* The task: The lines below that include "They" are to be found and copied.

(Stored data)

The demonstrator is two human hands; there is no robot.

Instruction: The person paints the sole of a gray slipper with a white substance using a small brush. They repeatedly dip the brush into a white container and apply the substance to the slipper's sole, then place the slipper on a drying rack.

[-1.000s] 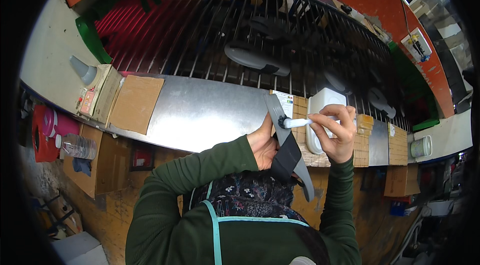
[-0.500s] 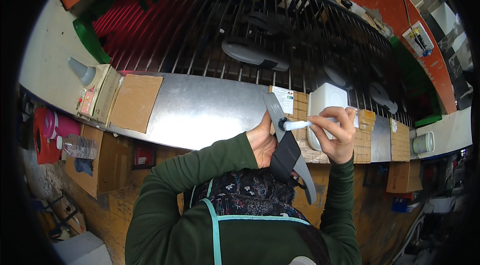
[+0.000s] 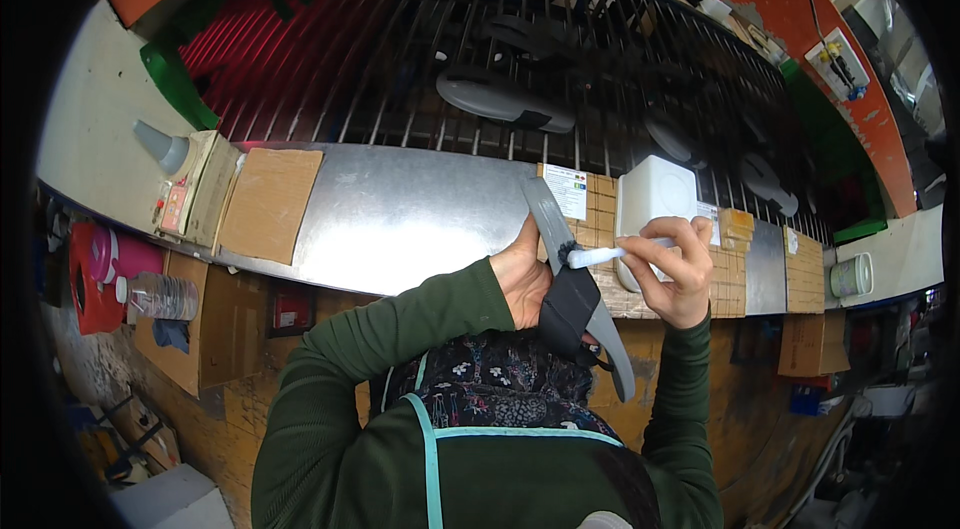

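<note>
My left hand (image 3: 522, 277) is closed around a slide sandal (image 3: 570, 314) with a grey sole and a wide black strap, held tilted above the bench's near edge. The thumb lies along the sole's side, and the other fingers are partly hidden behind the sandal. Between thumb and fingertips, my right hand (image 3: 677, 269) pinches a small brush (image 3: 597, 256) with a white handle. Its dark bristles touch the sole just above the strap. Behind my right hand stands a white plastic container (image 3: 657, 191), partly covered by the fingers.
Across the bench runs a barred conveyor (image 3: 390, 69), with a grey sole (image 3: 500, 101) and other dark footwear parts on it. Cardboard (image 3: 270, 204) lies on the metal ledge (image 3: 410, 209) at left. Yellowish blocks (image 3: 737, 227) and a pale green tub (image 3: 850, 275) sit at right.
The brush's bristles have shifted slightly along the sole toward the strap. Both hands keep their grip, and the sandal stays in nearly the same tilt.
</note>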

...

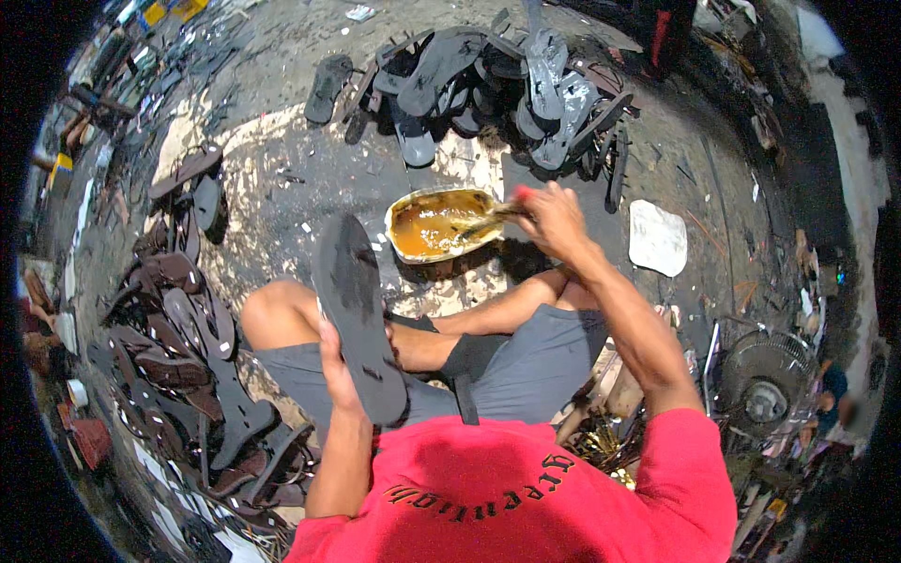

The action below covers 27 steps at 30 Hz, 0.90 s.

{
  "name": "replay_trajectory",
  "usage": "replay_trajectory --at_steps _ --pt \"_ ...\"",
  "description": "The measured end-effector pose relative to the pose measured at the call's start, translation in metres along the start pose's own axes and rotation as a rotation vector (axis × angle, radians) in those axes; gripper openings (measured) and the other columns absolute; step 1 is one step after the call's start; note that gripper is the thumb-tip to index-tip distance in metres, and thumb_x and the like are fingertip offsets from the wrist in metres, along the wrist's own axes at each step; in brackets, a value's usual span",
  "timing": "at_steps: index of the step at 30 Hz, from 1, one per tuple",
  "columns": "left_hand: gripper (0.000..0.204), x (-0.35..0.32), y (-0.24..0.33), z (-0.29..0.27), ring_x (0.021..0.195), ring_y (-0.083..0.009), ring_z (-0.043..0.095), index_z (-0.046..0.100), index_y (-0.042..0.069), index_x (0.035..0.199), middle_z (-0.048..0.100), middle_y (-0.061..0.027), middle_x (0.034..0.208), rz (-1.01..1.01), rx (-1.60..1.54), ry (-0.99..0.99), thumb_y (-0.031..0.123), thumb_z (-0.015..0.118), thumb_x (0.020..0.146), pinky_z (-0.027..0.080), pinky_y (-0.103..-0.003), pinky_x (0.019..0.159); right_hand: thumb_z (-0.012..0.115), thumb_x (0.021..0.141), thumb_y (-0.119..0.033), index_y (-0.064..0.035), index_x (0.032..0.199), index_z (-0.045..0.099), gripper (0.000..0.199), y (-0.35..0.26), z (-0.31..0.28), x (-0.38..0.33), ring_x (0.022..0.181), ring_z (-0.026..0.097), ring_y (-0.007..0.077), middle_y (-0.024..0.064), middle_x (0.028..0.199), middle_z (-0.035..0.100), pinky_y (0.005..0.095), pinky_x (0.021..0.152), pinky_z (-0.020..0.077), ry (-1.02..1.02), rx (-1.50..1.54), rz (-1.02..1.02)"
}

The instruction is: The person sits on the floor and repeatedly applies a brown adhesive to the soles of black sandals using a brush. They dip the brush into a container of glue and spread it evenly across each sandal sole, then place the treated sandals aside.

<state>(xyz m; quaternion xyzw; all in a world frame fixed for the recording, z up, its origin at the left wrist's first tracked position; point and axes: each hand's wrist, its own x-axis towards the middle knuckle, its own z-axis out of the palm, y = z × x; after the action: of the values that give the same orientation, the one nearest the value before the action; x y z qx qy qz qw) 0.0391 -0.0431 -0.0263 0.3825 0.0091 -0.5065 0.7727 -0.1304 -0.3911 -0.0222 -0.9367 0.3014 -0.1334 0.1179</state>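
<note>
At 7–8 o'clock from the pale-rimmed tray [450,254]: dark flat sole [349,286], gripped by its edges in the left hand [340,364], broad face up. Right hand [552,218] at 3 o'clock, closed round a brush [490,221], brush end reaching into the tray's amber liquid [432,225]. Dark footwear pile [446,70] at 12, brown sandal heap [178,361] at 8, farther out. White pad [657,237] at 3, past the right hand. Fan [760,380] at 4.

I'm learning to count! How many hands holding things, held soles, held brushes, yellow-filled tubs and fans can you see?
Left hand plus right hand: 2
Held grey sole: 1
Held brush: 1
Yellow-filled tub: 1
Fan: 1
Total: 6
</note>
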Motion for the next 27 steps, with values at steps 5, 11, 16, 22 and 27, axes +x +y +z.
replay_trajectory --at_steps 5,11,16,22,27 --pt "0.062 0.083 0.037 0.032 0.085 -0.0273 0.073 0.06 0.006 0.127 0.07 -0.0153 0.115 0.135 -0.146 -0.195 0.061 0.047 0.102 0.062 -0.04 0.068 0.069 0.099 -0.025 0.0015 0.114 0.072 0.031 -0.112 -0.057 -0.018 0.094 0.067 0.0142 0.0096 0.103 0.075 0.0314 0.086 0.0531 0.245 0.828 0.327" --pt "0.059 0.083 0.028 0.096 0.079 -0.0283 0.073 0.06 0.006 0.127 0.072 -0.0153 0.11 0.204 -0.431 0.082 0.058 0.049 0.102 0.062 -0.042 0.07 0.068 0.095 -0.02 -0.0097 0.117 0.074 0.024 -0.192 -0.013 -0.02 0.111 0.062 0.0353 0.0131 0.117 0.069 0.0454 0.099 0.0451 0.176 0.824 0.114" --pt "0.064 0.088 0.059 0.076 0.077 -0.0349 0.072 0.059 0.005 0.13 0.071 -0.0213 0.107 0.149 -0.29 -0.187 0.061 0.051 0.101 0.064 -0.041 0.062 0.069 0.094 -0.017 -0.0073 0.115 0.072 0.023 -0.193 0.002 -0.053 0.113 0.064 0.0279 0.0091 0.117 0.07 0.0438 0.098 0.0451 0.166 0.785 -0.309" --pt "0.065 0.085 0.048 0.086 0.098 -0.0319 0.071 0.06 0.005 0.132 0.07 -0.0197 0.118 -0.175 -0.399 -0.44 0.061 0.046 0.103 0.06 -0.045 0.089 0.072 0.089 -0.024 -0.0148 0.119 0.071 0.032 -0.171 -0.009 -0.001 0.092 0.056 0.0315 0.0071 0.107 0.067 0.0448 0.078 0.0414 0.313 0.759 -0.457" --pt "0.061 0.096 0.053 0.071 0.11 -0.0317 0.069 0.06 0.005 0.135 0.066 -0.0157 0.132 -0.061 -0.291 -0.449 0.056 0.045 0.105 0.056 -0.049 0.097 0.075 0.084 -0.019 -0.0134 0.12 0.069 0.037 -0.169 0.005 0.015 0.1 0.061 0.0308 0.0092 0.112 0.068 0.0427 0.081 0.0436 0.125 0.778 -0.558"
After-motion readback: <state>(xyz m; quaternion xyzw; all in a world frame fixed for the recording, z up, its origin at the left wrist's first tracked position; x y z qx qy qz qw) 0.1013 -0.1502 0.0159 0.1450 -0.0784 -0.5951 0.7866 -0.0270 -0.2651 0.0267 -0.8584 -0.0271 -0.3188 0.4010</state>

* Written answer:
Instruction: The person paints the sole of a gray slipper with a white substance using a small brush. They repeatedly dip the brush into a white container and apply the substance to the slipper's sole, then place the slipper on a drying rack.
The instruction is: The person sits on the floor and repeatedly applies a brown adhesive to the soles of black sandals using a brush. They dip the brush into a container of glue and spread it evenly across each sandal sole, then place the treated sandals aside.

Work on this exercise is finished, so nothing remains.